**Exercise objective**
Could you restate word for word only the lines below from the one holding "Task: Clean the" to the one holding "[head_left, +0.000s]", inclusive, and leave out the pictures?

**Records for the exercise**
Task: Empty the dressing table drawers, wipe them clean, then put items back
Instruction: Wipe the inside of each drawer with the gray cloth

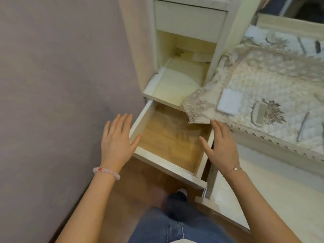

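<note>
head view: left hand (pixel 116 140) and right hand (pixel 221 146), fingers spread, flank pulled-out drawer (pixel 168 165).

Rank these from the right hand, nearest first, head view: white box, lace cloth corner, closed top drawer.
1. Lace cloth corner, at the right hand fingertips.
2. White box, farther back on that cloth.
3. Closed top drawer, farthest, top of view.

No text, label, brand, number or sign can be read anywhere in the frame. The small white flat box (pixel 229 102), lying on the lace cloth (pixel 263 81) over the desk (pixel 259 148) right of centre, is too blurred to show any print. The open drawer (pixel 168 137) at centre shows only plain wood.
</note>
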Motion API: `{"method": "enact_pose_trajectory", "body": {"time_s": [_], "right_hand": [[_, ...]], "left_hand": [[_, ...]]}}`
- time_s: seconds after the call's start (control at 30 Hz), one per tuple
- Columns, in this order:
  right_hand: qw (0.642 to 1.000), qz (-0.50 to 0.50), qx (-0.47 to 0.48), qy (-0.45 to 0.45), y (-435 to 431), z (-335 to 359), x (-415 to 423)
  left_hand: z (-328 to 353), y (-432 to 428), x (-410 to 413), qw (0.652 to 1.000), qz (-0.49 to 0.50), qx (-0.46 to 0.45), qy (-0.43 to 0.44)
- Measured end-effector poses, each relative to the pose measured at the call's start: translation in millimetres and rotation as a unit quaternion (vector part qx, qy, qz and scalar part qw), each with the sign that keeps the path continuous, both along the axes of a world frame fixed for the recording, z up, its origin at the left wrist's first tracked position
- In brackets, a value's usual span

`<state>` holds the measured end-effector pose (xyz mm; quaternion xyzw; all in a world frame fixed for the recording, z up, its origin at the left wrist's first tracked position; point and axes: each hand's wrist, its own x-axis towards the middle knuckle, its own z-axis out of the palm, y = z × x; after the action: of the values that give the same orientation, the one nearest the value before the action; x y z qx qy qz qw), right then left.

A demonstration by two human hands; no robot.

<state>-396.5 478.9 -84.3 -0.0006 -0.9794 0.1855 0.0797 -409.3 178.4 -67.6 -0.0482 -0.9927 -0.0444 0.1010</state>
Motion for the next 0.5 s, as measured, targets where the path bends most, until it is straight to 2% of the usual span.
{"method": "enact_pose_trajectory", "body": {"time_s": [0.27, 0.5], "right_hand": [[0.984, 0.174, -0.008, 0.018, -101, 31, 32], [0.939, 0.34, -0.046, 0.023, -203, 54, 87]], "left_hand": [[37, -75, 115, 0.985, 0.164, 0.019, 0.056], [48, -125, 264, 0.946, 0.32, -0.003, 0.052]]}}
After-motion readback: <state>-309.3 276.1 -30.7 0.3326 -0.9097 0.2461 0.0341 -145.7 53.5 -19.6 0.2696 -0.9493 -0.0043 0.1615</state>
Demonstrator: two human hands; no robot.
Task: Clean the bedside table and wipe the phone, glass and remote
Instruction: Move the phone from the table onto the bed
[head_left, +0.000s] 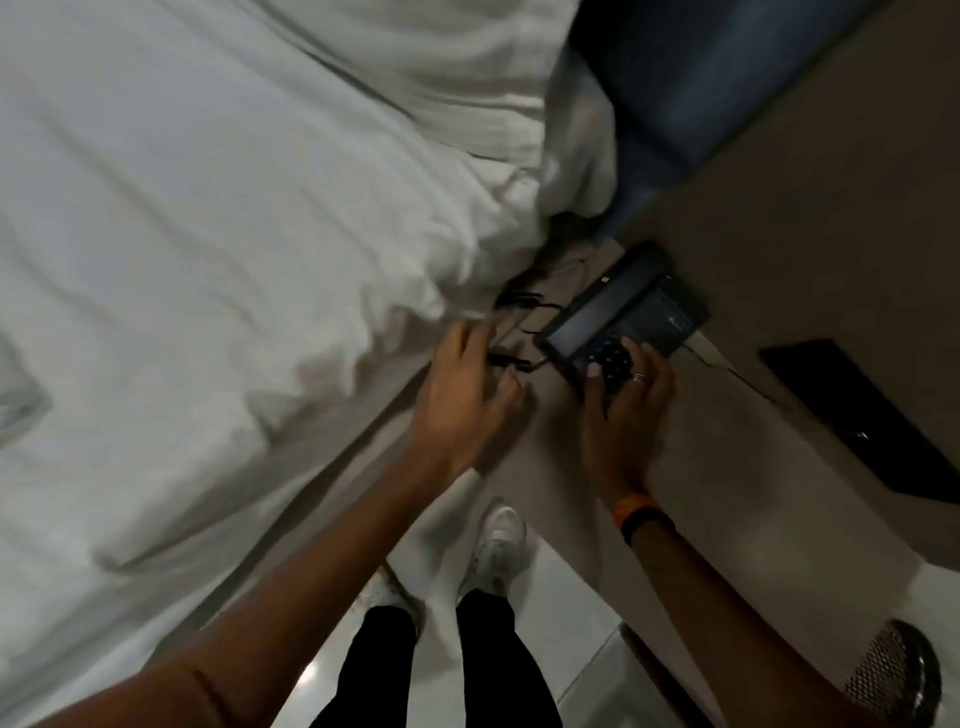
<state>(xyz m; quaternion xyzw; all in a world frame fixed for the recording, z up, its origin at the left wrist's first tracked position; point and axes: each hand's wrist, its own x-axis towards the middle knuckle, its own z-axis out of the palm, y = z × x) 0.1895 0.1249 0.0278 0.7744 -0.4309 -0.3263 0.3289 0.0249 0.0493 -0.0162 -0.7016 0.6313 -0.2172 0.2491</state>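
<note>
Head cam: phone (626, 312) sits centre-right of frame on bedside table (727, 249). My right hand (621, 410) grips its near end, thumb on keypad. My left hand (467, 395) is just left, fingers loosely spread, blurred, by the cords (519, 332). Dark flat thing (857, 410) at right, unclear.

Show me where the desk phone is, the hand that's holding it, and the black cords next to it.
desk phone (631, 304): head view, on the handset lying in the cradle.
right hand (621, 415): head view, on the back of the hand.
black cords (524, 306): head view, on a cord loop left of the phone.
</note>
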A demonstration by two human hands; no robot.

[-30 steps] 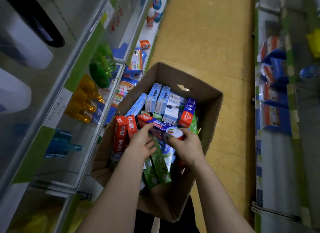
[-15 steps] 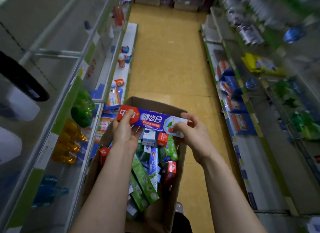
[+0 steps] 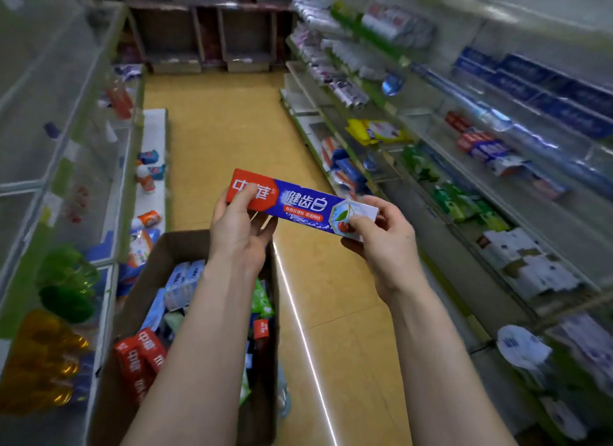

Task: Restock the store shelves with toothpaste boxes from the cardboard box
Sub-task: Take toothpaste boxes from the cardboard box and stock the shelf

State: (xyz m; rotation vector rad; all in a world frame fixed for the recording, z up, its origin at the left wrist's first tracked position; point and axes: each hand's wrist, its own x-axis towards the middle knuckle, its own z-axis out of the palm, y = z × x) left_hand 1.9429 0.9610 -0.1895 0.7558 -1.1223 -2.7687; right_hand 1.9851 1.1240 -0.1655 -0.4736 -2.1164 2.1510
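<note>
A long red, blue and white toothpaste box [image 3: 303, 205] is held level in the air above the aisle floor. My left hand [image 3: 240, 233] grips its red left end, and my right hand [image 3: 381, 243] pinches its white right end. Below my left forearm stands the open cardboard box [image 3: 149, 266], with several toothpaste boxes inside: red ones [image 3: 141, 359] at its near left, pale blue ones [image 3: 184, 279] further back, green ones by the right wall. The right-hand shelves [image 3: 481, 213] carry red, blue and green toothpaste boxes [image 3: 481, 147].
Shelves [image 3: 83, 180] on the left hold green and yellow bottles [image 3: 63, 299] and small packets. A yellow floor aisle [image 3: 225, 127] runs ahead to dark cabinets [image 3: 212, 37] at the far end. White packs [image 3: 527, 263] lie on the lower right shelf.
Both hands have lifted the toothpaste box out of the cardboard box and carried it up and to the right. The view has swung up from the box toward the right-hand shelves.
</note>
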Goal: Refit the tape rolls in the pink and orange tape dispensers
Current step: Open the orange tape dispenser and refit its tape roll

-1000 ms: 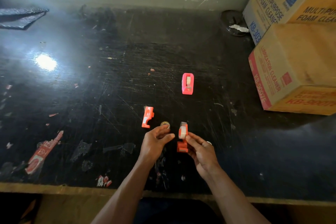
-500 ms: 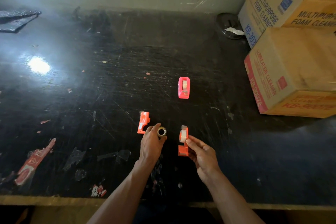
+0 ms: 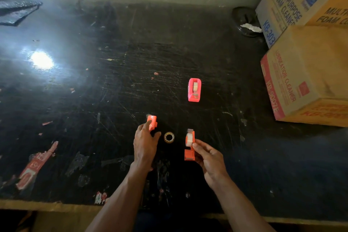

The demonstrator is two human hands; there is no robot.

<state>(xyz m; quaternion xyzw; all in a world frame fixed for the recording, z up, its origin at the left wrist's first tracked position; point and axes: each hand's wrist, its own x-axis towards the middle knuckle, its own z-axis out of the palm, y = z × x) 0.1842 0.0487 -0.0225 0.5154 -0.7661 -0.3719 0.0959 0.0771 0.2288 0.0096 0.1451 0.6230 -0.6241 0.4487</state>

**Completed task**
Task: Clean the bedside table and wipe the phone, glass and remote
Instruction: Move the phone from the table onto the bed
[head_left, +0.000s] 

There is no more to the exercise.